In his opinion, even free banking could suffer from this state of affairs.
“Similarly, private bank note issue, while it had various advantages as well as disadvantages, similarly depended on a trusted third party.”
Sabo already understood that in fact, you need to strive to create a new form of money, excluding intermediaries.
He conducted a thorough analysis of various monetary formats in primitive societies in order to define his ideal. First, the money must be fully protected from accidental loss and theft. Secondly, to exclude the possibility of fraud to impart absolute value. Moreover, this value should be determined with the help of the simplest observations and calculations.
Such money should have the characteristics inherent in precious metals; Szabo sought to create digital money with a rarity property that is not provided by third parties. More precisely, he wanted to create digital gold.
“Precious metals and collectibles have an unforgeable scarcity due to the costliness of their creation. This once provided the money the value of which was largely independent of any trusted third party. Precious metals have problems, however. It’s too costly to assay metals repeatedly for common transactions. Thus a trusted third party (usually associated with a tax collector who accepted the coins as payment) was invoked to stamp a standard amount of the metal into a coin. Transporting large values of metal can be a rather insecure affair, as the British found when transporting gold across a U-boat infested Atlantic to Canada during World War I to support their gold standard.
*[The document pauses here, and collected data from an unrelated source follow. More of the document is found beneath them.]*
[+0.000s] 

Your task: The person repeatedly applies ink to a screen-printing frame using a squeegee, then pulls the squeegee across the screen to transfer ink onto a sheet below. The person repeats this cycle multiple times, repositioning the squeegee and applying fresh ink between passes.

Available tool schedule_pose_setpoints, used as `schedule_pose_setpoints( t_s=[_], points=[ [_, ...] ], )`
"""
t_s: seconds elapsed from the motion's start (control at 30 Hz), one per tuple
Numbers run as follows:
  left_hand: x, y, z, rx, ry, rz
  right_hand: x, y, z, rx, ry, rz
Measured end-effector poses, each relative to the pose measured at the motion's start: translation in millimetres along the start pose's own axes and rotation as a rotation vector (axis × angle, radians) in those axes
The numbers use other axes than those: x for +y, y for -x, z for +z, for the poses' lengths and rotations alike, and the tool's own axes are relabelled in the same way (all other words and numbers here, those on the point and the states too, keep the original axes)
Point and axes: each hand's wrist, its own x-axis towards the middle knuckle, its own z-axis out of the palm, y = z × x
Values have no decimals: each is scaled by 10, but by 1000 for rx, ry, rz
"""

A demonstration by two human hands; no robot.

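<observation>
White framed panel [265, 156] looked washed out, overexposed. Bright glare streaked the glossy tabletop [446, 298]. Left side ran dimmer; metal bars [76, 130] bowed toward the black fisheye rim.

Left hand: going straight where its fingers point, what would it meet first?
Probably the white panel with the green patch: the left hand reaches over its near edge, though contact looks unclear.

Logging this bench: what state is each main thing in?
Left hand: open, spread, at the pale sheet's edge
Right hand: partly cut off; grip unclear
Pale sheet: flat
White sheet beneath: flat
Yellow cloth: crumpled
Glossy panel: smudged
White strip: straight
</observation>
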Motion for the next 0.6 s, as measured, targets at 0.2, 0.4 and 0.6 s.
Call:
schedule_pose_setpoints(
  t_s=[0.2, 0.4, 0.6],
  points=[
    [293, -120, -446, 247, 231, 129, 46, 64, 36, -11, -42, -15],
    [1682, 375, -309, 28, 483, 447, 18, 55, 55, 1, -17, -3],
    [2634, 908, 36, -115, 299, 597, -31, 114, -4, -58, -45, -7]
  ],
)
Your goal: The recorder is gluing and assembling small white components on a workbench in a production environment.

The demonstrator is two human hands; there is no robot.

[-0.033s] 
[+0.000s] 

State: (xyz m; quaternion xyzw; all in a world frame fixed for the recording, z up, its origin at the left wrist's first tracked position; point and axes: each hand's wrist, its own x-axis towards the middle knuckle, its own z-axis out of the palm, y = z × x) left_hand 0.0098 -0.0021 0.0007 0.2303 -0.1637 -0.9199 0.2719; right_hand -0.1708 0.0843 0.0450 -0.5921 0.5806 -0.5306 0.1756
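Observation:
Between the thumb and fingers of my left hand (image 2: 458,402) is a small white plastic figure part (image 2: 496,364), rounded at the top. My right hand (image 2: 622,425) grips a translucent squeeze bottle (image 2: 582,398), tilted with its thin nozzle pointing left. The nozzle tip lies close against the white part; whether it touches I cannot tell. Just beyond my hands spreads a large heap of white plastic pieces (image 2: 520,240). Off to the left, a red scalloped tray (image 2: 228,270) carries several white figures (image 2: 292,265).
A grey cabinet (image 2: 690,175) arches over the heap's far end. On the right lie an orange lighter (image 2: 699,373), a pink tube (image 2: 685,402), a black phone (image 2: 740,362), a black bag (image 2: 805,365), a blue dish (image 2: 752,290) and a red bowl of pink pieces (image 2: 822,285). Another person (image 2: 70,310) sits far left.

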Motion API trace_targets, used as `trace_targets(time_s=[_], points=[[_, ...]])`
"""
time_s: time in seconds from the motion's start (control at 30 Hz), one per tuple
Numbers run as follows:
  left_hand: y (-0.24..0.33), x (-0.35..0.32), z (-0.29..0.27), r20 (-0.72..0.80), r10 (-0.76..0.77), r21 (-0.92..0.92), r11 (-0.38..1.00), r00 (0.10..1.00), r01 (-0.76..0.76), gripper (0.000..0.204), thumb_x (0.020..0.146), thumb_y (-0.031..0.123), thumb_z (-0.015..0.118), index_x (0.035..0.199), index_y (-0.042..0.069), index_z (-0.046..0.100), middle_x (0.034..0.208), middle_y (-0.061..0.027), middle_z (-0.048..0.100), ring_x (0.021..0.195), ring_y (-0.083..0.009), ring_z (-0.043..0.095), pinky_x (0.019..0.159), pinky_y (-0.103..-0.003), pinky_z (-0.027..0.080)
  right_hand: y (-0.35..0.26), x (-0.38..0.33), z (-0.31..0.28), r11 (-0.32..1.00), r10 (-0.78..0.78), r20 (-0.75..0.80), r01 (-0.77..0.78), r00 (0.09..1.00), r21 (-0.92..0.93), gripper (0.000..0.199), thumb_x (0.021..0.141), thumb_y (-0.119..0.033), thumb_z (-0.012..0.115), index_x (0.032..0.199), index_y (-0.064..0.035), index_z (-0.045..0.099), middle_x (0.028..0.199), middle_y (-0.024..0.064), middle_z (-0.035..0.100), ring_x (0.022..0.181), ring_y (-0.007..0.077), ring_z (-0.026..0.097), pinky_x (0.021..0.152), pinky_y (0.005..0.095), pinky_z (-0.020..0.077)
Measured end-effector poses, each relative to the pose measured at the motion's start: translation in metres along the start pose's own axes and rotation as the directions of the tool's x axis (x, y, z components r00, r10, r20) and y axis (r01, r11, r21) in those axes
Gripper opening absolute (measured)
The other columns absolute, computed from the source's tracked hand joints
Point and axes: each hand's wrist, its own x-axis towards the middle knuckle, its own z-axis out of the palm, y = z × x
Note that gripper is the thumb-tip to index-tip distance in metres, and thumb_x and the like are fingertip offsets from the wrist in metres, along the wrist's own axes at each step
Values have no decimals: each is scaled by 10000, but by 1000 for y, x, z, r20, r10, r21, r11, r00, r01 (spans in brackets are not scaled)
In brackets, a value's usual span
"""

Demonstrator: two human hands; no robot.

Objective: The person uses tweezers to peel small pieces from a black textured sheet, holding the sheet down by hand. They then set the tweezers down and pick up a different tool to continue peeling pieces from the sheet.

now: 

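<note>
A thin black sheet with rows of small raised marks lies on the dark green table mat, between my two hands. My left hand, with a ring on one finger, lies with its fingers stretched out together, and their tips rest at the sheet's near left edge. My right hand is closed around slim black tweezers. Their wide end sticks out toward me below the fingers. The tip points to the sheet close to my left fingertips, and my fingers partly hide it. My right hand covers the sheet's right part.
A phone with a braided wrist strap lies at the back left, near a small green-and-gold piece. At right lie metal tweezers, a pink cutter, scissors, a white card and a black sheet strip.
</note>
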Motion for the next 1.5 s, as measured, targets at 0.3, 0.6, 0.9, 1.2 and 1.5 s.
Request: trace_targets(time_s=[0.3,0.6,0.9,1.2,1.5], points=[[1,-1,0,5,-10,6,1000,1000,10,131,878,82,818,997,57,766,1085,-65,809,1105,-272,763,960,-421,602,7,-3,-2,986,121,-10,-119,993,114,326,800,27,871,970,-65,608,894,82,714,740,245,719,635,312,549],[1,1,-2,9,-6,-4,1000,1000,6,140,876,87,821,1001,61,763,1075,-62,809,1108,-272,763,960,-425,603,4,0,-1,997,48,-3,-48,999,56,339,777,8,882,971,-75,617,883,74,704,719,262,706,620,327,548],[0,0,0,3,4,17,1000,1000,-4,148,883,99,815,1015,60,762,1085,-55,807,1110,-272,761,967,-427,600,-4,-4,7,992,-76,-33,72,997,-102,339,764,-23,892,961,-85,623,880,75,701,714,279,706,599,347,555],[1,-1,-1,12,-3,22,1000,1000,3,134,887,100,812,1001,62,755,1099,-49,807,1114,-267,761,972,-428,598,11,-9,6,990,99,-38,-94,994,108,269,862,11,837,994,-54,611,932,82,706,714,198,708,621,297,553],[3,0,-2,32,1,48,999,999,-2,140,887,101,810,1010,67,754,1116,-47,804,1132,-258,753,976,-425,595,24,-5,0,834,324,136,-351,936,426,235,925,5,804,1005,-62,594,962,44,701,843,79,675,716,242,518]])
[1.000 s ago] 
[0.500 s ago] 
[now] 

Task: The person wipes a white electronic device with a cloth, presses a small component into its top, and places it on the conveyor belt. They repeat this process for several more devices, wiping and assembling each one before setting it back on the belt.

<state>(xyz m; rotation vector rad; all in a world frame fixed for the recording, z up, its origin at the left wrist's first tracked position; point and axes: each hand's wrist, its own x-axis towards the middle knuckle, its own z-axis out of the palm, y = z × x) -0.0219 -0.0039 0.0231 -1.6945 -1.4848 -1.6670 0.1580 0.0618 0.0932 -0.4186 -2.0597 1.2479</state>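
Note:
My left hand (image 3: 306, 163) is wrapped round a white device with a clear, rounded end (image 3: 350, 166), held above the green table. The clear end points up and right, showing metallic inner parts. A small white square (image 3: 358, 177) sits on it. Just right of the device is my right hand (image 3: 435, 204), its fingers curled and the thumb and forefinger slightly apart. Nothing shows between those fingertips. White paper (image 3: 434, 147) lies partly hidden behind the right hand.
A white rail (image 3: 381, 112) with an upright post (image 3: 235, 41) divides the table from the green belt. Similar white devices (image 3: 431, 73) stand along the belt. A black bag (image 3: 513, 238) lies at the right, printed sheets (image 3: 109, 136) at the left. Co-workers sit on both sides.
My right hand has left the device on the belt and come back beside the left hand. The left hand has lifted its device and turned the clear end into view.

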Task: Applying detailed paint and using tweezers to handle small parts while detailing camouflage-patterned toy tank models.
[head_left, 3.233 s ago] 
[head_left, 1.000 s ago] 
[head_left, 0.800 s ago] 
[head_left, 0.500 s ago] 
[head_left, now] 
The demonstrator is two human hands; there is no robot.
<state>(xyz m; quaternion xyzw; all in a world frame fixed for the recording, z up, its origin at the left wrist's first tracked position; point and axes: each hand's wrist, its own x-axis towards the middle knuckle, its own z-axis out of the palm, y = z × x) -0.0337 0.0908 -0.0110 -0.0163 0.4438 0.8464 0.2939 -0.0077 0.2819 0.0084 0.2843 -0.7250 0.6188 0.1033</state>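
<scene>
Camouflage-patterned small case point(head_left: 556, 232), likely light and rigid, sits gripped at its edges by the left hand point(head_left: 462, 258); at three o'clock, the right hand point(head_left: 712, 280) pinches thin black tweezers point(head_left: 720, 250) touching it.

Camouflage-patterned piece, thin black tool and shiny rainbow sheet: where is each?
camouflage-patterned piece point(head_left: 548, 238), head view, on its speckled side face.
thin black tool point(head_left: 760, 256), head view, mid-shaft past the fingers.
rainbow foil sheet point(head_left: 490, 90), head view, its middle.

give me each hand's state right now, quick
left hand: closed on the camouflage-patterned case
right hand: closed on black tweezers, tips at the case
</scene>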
What’s worse, you can’t pay online with metal.
Thus, it would be very nice if there were a protocol whereby unforgeably costly bits could be created online with minimal dependence on trusted third parties, and then securely stored, transferred, and assayed with similar minimal trust. Bit gold.”
For the first time, Nick Szabo made a proposal to create Bit Gold in 1998, but publicly he explained his concept only in 2005. The idea of the cryptographer was partially based on previous attempts to create electronic money and combined some past approaches.